Israeli Says Exposed Credit Card Info in Retaliation to Saudi Hack

Hacker nicknamed 'OxOmer' reveals over 200 names, emails, and credit card numbers of Saudi nationals, as well as those of the citizens of other countries.

An Israeli hacker said Tuesday he retaliated for a hack on Israeli databases that released the credit card information of thousands of Israelis last week, revealing what he said were hundreds of Saudi credit card numbers.

A week ago, Saudi hacking group Group-XP claimed it had obtained personal information of about 400,000 Israelis. Files containing the information were posted online by a hacker identifying himself as "0xOmar."

Code - AP - January 2012

Checks carried out by the credit card issuers and the Bank of Israel, however, determined that the details of between 14,000 and 15,000 active cards had been exposed.

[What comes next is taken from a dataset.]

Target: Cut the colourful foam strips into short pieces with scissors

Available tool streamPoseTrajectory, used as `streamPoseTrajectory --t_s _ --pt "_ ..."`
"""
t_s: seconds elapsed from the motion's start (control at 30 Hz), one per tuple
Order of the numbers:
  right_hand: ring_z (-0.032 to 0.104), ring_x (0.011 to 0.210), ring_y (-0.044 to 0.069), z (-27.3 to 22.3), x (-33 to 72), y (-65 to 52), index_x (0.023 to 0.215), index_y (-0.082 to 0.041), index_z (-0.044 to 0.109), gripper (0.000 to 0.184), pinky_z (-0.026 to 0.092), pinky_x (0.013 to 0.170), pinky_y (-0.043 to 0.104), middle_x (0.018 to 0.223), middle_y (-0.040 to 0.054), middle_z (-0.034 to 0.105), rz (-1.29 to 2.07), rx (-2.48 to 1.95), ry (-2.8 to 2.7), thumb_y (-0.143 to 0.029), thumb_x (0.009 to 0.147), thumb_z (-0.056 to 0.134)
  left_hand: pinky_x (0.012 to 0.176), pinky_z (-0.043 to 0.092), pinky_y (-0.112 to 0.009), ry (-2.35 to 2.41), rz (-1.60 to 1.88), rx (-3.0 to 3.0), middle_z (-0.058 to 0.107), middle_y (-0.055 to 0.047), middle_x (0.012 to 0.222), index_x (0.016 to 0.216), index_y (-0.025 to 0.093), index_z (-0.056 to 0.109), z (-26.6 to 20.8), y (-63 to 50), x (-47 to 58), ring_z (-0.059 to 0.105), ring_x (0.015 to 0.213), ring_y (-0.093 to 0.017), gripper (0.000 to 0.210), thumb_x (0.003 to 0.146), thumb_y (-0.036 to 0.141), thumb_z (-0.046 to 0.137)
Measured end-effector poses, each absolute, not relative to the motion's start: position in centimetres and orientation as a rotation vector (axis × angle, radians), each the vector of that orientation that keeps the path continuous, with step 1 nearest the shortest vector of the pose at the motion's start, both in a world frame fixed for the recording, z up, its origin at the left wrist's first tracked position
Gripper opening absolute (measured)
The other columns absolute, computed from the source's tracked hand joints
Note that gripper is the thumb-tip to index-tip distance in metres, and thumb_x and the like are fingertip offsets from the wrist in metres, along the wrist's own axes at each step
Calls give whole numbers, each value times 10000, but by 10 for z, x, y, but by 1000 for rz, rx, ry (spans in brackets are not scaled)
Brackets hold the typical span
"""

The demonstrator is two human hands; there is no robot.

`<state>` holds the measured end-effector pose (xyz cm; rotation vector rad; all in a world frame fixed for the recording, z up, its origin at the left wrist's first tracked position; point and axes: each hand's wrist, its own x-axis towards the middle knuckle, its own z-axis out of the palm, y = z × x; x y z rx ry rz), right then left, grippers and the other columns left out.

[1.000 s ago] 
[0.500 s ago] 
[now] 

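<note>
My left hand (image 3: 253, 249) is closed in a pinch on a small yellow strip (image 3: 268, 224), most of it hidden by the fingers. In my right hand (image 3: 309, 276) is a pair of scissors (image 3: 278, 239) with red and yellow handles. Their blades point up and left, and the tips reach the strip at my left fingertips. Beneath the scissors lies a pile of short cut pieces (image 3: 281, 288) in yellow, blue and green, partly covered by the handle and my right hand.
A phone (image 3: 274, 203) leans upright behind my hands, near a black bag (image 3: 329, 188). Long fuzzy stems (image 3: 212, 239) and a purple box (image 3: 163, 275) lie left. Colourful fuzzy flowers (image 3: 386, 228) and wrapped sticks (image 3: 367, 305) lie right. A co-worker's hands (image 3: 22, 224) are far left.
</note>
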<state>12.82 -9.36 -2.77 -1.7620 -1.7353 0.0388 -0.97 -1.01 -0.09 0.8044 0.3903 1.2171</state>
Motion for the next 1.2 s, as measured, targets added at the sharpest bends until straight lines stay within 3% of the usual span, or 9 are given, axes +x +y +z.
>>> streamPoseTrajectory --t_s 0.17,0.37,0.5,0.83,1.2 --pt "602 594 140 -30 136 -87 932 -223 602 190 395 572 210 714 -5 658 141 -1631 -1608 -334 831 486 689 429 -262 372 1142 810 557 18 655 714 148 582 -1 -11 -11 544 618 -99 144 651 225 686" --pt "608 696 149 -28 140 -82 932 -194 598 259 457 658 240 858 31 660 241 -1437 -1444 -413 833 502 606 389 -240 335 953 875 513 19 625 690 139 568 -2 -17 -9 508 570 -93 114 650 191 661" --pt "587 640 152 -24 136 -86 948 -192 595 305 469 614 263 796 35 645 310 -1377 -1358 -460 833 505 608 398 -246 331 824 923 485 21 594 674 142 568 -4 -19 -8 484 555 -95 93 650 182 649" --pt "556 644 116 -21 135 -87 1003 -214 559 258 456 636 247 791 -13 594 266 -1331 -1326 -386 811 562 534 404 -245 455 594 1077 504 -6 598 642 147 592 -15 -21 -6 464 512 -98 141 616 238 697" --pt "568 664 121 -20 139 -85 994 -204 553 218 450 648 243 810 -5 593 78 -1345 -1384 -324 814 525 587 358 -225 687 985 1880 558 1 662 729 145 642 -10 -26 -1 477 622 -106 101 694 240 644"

A further file was published on Friday by another hacker, identifying himself as "X,"and also claiming to be from "Group-XP." Bank Leumi warned people against downloading the new file, which it said may contain spyware.

In what is claimed to be an Israeli retaliation to that hack, an Israeli hacker named Omer Cohen and nicknamed "0xOmer," claimed to expose a considerable number of Saudi credit cards, along with personal information such as email addresses.

According to the list "OxOmer" released, over 200 Saudi credit card numbers and emails were exposed as well as the details of the citizens of other countries.

In an email to Haaretz, the Israeli hacker claimed to be in possession of the personal information of over 50,000 Arab citizens, including the credit card numbers originating from several Gulf states as well as Iran.

He identified himself as a 17-year-old Israel, who immigrated to Israel from the Ukrain at the age of 4 and has been interested in computers from an early age.

When asked whether he felt his move could hurt innocent people, the hacker said that he had chosen to expose personal information but not the card verification value (CVV) as to prevent internet users from making purchases.

The Israeli hacker also spoke of his decision to hack the accounts of Saudi royalty, writing that the action was "to signal to the Arabian regimes (of enemy states, mind you) that they must act against the criminals that are orchestrating these attacks from their territory."

"If they won't, and the attacks will continue, I'll hack into the king's accounts and maybe Saudi and Arab government websites," he said, adding that all of his operations were "just a warning."

"If the state won't deter against criminals and terrorists in cyberspace, we the citizens will," he added.